Reproduce each line of the following material exactly, omitting the images.

● ● ● ● ●

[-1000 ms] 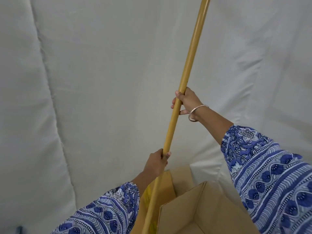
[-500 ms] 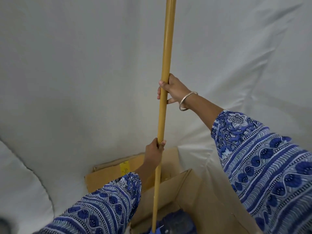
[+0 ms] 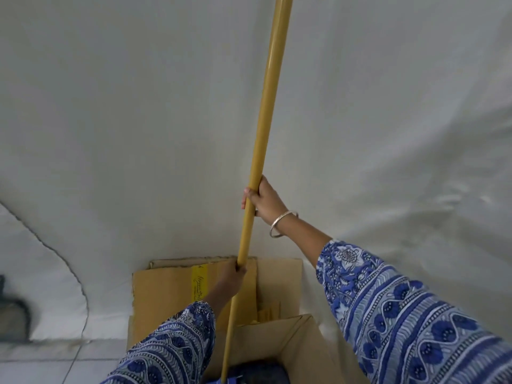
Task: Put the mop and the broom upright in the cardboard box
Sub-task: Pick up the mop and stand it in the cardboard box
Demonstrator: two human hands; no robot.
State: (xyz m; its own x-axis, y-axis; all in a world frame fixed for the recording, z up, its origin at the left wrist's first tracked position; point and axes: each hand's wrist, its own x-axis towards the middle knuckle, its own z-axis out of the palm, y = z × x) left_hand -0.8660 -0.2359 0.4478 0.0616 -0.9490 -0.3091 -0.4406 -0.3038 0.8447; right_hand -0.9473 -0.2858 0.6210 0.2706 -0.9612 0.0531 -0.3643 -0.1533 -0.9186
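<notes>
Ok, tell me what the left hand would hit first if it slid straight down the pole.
Likely the dark mop head inside the cardboard box. The left hand grips the yellow pole above the box opening; nothing else shows between, though depth is unclear.

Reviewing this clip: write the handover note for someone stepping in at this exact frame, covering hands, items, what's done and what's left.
Left hand: closed around the yellow pole, low on it.
Right hand: closed on the same pole, higher up.
The pole stands nearly upright, its lower end down inside the open cardboard box, where a dark blue head shows; mop or broom, I cannot tell.
Flattened cardboard leans on the white sheet behind the box.
Done: one tool is in the box, both hands holding it.
Left: settle and release it, then add the second tool, which is out of view.
</notes>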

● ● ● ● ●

[SOLVED EXERCISE]:
[-1000 ms] 
[-500 ms] 
[+0 ms] 
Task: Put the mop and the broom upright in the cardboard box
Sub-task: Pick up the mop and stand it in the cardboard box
Demonstrator: two human hands; no robot.
State: (xyz m; its own x-axis, y-axis; all in a world frame fixed for the recording, z up, its origin at the left wrist's first tracked position; point and axes: each hand's wrist, its own x-axis towards the middle knuckle, its own z-axis out of the palm, y = z × x) left_hand -0.8660 -0.2359 0.4478 0.0616 -0.9490 -0.3091 -0.4406 -0.3038 0.8447; right_hand -0.9473 -0.2858 0.6210 0.2706 -0.9612 0.0531 -0.3643 -0.1533 -0.9186
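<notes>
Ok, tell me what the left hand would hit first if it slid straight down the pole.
Likely the dark mop head inside the cardboard box. The left hand grips the yellow pole above the box opening; nothing else shows between, though depth is unclear.

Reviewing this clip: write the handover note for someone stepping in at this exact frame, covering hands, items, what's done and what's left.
Left hand: closed around the yellow pole, low on it.
Right hand: closed on the same pole, higher up.
The pole stands nearly upright, its lower end down inside the open cardboard box, where a dark blue head shows; mop or broom, I cannot tell.
Flattened cardboard leans on the white sheet behind the box.
Done: one tool is in the box, both hands holding it.
Left: settle and release it, then add the second tool, which is out of view.
</notes>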

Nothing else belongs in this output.